*** DATA SUPPLIED Section Begins ***

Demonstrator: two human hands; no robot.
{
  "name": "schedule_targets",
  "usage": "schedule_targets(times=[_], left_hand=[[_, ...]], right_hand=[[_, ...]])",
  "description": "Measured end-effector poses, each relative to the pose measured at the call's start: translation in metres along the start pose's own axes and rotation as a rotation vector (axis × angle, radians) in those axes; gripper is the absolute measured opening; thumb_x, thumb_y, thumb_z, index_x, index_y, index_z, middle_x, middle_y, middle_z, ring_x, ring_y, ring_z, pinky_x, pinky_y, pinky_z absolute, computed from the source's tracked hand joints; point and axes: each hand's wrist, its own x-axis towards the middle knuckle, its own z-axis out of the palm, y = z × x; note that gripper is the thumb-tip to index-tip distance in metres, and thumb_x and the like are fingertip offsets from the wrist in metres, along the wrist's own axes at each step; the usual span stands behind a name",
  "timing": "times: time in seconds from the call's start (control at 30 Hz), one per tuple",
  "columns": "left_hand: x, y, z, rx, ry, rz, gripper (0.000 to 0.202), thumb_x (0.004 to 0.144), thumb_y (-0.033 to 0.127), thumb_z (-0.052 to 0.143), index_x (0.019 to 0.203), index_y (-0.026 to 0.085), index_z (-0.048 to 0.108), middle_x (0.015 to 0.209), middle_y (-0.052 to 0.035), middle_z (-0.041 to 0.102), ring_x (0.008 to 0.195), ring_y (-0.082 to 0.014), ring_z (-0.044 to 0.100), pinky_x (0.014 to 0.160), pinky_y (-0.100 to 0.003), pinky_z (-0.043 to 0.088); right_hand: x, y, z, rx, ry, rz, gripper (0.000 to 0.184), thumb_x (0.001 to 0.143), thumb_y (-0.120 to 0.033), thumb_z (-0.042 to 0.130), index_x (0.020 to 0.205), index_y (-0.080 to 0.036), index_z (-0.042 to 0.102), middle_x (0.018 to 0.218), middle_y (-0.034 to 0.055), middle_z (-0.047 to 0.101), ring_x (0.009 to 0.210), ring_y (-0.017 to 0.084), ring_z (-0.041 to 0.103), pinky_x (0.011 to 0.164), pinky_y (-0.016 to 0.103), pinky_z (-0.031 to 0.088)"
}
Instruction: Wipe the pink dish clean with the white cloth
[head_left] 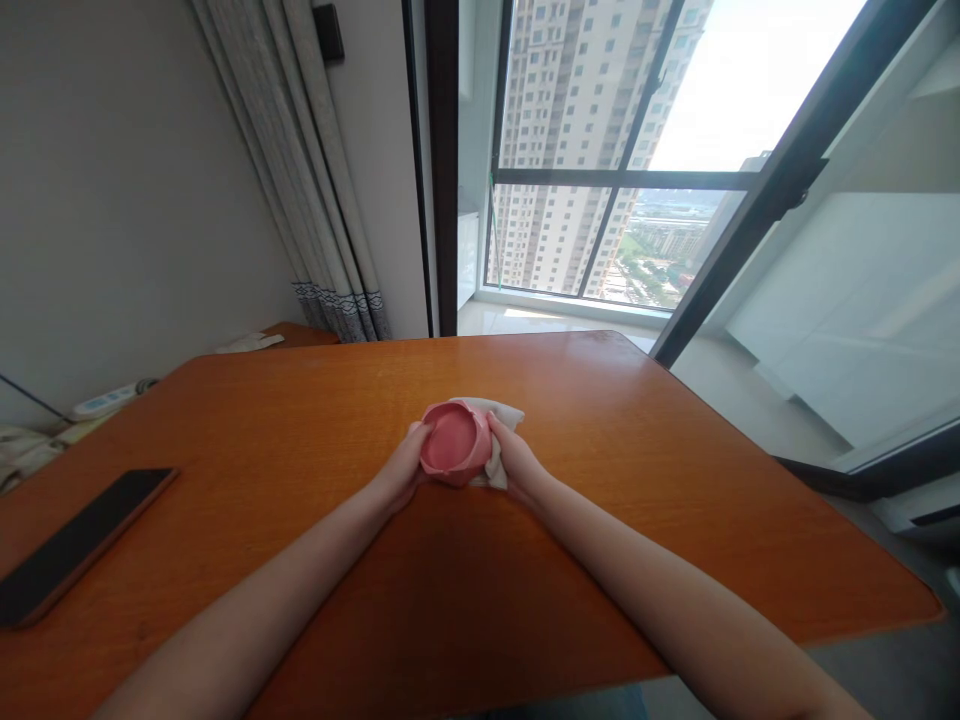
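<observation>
**Pink bowl held between both hands, mid-worktop**

Far left edge: pale clutter and a white remote-like unit (112,398) beside the wall, partly cut off, detail unclear. Dark cable running down toward it.

Left on the orange wooden worktop (300,420): black phone (79,542), flat, screen dark, lying at an angle near the left edge, well apart from the hands.

Beyond the far left corner: small side surface carrying a white cloth-like item (251,342), too small to identify. Behind it, grey curtain (322,200) gathered, patterned hem at the bottom.

Centre: left hand (405,465) wrapped against the left side of the pink bowl (452,442), thumb near the rim. Bowl tilted toward the camera, opening facing back at the viewer, inside visible. Positioned mid-worktop, roughly centred, low over or resting on the surface; contact with the wood not discernible.

Just right of the bowl: white cloth (501,425), bunched, pressed against the bowl's right and rear side, one corner sticking out beyond the rim. Right hand (516,462) closed over that cloth, clamping it to the bowl. Hands close together, separated only by bowl and cloth.

Both forearms bare, angled in from the lower corners.

Right: dark-framed window (622,180), tower blocks outside. White wall panels at far right.
</observation>
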Motion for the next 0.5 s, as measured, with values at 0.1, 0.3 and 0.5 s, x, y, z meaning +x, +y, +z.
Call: schedule_targets(times=[0.1, 0.3, 0.5], left_hand=[[0.003, 0.001, -0.001, 0.001, 0.08, 0.085, 0.04, 0.076, 0.042, 0.063, 0.106, 0.017, 0.06, 0.1, -0.0049, 0.063, 0.086, -0.0173, 0.059, 0.07, -0.026, 0.048], [0.004, 0.006, -0.004, -0.09, 0.132, 0.198, 0.041, 0.076, 0.045, 0.059, 0.104, 0.016, 0.063, 0.1, -0.0038, 0.066, 0.091, -0.0186, 0.059, 0.08, -0.029, 0.047], [0.009, 0.002, -0.004, -0.11, 0.182, 0.347, 0.033, 0.079, 0.041, 0.055, 0.103, 0.019, 0.063, 0.11, -0.0017, 0.065, 0.108, -0.0189, 0.055, 0.096, -0.03, 0.041]], right_hand=[[-0.003, 0.004, 0.006, 0.07, -0.05, 0.043, 0.026, 0.087, -0.036, 0.054, 0.098, -0.015, 0.065, 0.086, 0.0074, 0.074, 0.086, 0.021, 0.069, 0.079, 0.032, 0.056], [-0.003, 0.005, 0.003, -0.043, -0.167, -0.023, 0.028, 0.079, -0.036, 0.064, 0.099, -0.017, 0.065, 0.088, 0.0068, 0.074, 0.091, 0.023, 0.069, 0.085, 0.036, 0.054], [0.013, -0.018, -0.025, -0.762, 0.031, -0.429, 0.039, 0.065, -0.04, 0.075, 0.098, -0.019, 0.067, 0.109, 0.0104, 0.068, 0.117, 0.032, 0.054, 0.103, 0.051, 0.038]])
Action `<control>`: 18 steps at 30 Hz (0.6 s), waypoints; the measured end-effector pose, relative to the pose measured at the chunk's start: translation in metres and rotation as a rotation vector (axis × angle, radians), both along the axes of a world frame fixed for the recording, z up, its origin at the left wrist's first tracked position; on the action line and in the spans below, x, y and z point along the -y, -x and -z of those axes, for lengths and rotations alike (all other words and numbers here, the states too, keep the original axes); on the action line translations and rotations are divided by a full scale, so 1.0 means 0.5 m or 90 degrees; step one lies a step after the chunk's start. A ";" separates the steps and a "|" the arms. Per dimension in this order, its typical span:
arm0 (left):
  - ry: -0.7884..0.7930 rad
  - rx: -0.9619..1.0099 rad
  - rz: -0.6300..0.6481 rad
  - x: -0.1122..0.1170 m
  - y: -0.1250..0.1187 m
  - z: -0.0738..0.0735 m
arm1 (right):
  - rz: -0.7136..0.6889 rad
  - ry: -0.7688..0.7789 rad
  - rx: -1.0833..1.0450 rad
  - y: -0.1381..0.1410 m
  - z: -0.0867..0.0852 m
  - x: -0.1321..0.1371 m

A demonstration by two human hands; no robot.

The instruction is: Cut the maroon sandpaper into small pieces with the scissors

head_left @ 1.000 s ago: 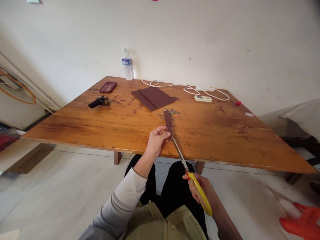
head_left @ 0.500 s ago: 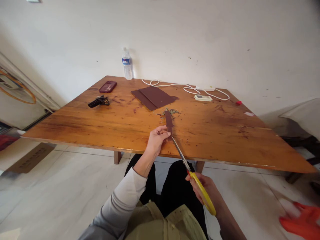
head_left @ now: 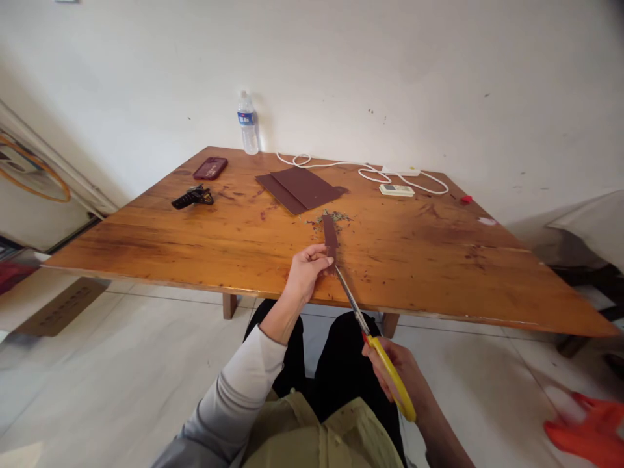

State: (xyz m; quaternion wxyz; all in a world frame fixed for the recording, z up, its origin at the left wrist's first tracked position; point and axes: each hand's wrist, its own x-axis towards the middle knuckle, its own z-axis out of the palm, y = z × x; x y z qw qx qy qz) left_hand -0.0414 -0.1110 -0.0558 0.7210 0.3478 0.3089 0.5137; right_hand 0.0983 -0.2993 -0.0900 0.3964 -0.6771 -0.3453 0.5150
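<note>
My left hand (head_left: 305, 276) pinches the near end of a narrow dark brown strip (head_left: 330, 234) that stands up over the front edge of the wooden table (head_left: 195, 240). In my right hand (head_left: 400, 370) are scissors with yellow handles (head_left: 390, 374), fingers closed through them. The scissor blades (head_left: 348, 296) point up and left, and their tips meet the strip just beside my left thumb. A small heap of cut scraps (head_left: 334, 218) lies on the table behind the strip.
Dark brown sheets (head_left: 299, 188) lie stacked mid-table. A maroon phone (head_left: 210, 168), a black tool (head_left: 192, 197), a water bottle (head_left: 248, 123), a white cable (head_left: 370, 172) and a white remote (head_left: 396, 190) sit further back. Something orange (head_left: 589, 429) lies on the floor at right.
Almost nothing has shifted. My right hand with the scissors wavers slightly low on the right, and the strip stays pinched in my left hand.
</note>
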 end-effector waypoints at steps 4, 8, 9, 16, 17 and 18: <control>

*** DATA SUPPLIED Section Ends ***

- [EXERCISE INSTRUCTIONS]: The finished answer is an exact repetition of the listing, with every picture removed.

- [REPLY]:
Demonstrator: two human hands; no robot.
{
  "name": "schedule_targets",
  "usage": "schedule_targets(times=[_], left_hand=[[_, ...]], right_hand=[[_, ...]])",
  "description": "Measured end-effector poses, each relative to the pose measured at the call's start: translation in metres along the start pose's own axes and rotation as a rotation vector (axis × angle, radians) in those axes; gripper is the absolute measured opening; thumb_x, thumb_y, thumb_z, index_x, index_y, index_z, middle_x, middle_y, middle_z, ring_x, ring_y, ring_z, pinky_x, pinky_y, pinky_z absolute, computed from the source's tracked hand joints; point and axes: each hand's wrist, its own x-axis towards the middle knuckle, its own z-axis out of the palm, y = z × x; note that gripper is the thumb-tip to index-tip distance in metres, and thumb_x and the like are fingertip offsets from the wrist in metres, along the wrist's own axes at each step; the usual span stands behind a name",
  "timing": "times: time in seconds from the call's start (control at 30 Hz), one per tuple",
  "columns": "left_hand: x, y, z, rx, ry, rz, gripper (0.000 to 0.202), thumb_x (0.004 to 0.144), thumb_y (-0.033 to 0.127), thumb_z (-0.052 to 0.143), index_x (0.019 to 0.203), index_y (-0.026 to 0.085), index_z (-0.048 to 0.108), middle_x (0.015 to 0.209), middle_y (-0.052 to 0.035), middle_z (-0.041 to 0.102), ring_x (0.008 to 0.195), ring_y (-0.082 to 0.014), ring_z (-0.044 to 0.100), pinky_x (0.014 to 0.160), pinky_y (-0.100 to 0.003), pinky_z (-0.043 to 0.088); right_hand: x, y, z, rx, ry, rz, gripper (0.000 to 0.184), thumb_x (0.001 to 0.143), thumb_y (-0.120 to 0.033), thumb_z (-0.042 to 0.130), index_x (0.020 to 0.205), index_y (-0.080 to 0.036), index_z (-0.042 to 0.102), middle_x (0.018 to 0.218), middle_y (-0.034 to 0.055), middle_z (-0.047 to 0.101), ring_x (0.009 to 0.210), ring_y (-0.017 to 0.084), ring_z (-0.041 to 0.103), pinky_x (0.011 to 0.164), pinky_y (-0.016 to 0.103), pinky_z (-0.031 to 0.088)"
}
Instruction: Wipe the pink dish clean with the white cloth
[head_left] 
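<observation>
**Pink bowl held between both hands, mid-worktop**

Far left edge: pale clutter and a white remote-like unit (112,398) beside the wall, partly cut off, detail unclear. Dark cable running down toward it.

Left on the orange wooden worktop (300,420): black phone (79,542), flat, screen dark, lying at an angle near the left edge, well apart from the hands.

Beyond the far left corner: small side surface carrying a white cloth-like item (251,342), too small to identify. Behind it, grey curtain (322,200) gathered, patterned hem at the bottom.

Centre: left hand (405,465) wrapped against the left side of the pink bowl (452,442), thumb near the rim. Bowl tilted toward the camera, opening facing back at the viewer, inside visible. Positioned mid-worktop, roughly centred, low over or resting on the surface; contact with the wood not discernible.

Just right of the bowl: white cloth (501,425), bunched, pressed against the bowl's right and rear side, one corner sticking out beyond the rim. Right hand (516,462) closed over that cloth, clamping it to the bowl. Hands close together, separated only by bowl and cloth.

Both forearms bare, angled in from the lower corners.

Right: dark-framed window (622,180), tower blocks outside. White wall panels at far right.
</observation>
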Motion for the next 0.5 s, as measured, with values at 0.1, 0.3 and 0.5 s, x, y, z meaning +x, +y, +z.
Call: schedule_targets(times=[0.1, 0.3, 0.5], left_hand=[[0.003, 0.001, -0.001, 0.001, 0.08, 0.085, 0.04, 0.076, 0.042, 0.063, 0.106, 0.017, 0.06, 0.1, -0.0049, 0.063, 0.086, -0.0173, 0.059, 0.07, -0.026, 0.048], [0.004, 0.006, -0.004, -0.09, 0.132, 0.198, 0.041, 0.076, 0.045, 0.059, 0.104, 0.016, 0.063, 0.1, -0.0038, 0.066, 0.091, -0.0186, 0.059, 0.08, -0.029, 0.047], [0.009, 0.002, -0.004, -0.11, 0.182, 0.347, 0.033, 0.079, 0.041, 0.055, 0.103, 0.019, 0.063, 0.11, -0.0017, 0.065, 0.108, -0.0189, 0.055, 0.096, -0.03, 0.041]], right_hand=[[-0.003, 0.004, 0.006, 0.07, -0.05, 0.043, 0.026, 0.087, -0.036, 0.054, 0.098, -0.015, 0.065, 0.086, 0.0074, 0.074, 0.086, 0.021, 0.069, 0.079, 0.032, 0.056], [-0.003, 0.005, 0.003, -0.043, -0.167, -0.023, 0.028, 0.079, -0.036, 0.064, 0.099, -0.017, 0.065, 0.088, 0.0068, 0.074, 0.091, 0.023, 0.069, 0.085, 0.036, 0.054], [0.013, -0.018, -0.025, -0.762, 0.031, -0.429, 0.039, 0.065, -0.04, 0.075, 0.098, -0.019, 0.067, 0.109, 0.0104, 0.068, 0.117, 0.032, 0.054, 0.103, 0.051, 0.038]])
Action `<control>`: 18 steps at 30 Hz (0.6 s), waypoints; the measured end-effector pose, relative to the pose measured at the chunk's start: translation in metres and rotation as a rotation vector (axis × angle, radians), both along the axes of a world frame fixed for the recording, z up, its origin at the left wrist's first tracked position; on the action line and in the spans below, x, y and z point along the -y, -x and -z of those axes, for lengths and rotations alike (all other words and numbers here, the states too, keep the original axes); on the action line translations and rotations are divided by a full scale, so 1.0 means 0.5 m or 90 degrees; step one lies a step after the chunk's start. A ";" separates the steps and a "|" the arms. Per dimension in this order, its typical span:
arm0 (left):
  - ry: -0.7884..0.7930 rad
  - rx: -0.9619..1.0099 rad
  - rz: -0.6300..0.6481 rad
  - x: -0.1122..0.1170 m
  - y: -0.1250..0.1187 m
  - z: -0.0738..0.0735 m
arm1 (right):
  - rz: -0.7136..0.6889 rad
  - ry: -0.7688..0.7789 rad
  - rx: -1.0833..1.0450 rad
  - y: -0.1381..0.1410 m
  - z: -0.0867..0.0852 m
  - x: -0.1321..0.1371 m

A demonstration by two human hands; no robot.

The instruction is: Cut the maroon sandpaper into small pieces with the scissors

head_left @ 1.000 s ago: 
head_left @ 0.500 s ago: 
head_left @ now: 

State: (xyz m; quaternion wxyz; all in a world frame fixed for the recording, z up, its origin at the left wrist's first tracked position; point and axes: each hand's wrist, its own x-axis towards the middle knuckle, its own z-axis out of the palm, y = z × x; x y z qw qx qy qz) left_hand -0.0414 -0.1110 -0.0558 0.7210 0.3478 0.3089 0.5137; right_hand 0.0983 -0.2993 -0.0900 0.3964 -0.6771 -0.3453 0.5150
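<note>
My left hand (head_left: 305, 276) pinches the near end of a narrow dark brown strip (head_left: 330, 234) that stands up over the front edge of the wooden table (head_left: 195, 240). In my right hand (head_left: 400, 370) are scissors with yellow handles (head_left: 390, 374), fingers closed through them. The scissor blades (head_left: 348, 296) point up and left, and their tips meet the strip just beside my left thumb. A small heap of cut scraps (head_left: 334, 218) lies on the table behind the strip.
Dark brown sheets (head_left: 299, 188) lie stacked mid-table. A maroon phone (head_left: 210, 168), a black tool (head_left: 192, 197), a water bottle (head_left: 248, 123), a white cable (head_left: 370, 172) and a white remote (head_left: 396, 190) sit further back. Something orange (head_left: 589, 429) lies on the floor at right.
Almost nothing has shifted. My right hand with the scissors wavers slightly low on the right, and the strip stays pinched in my left hand.
</note>
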 end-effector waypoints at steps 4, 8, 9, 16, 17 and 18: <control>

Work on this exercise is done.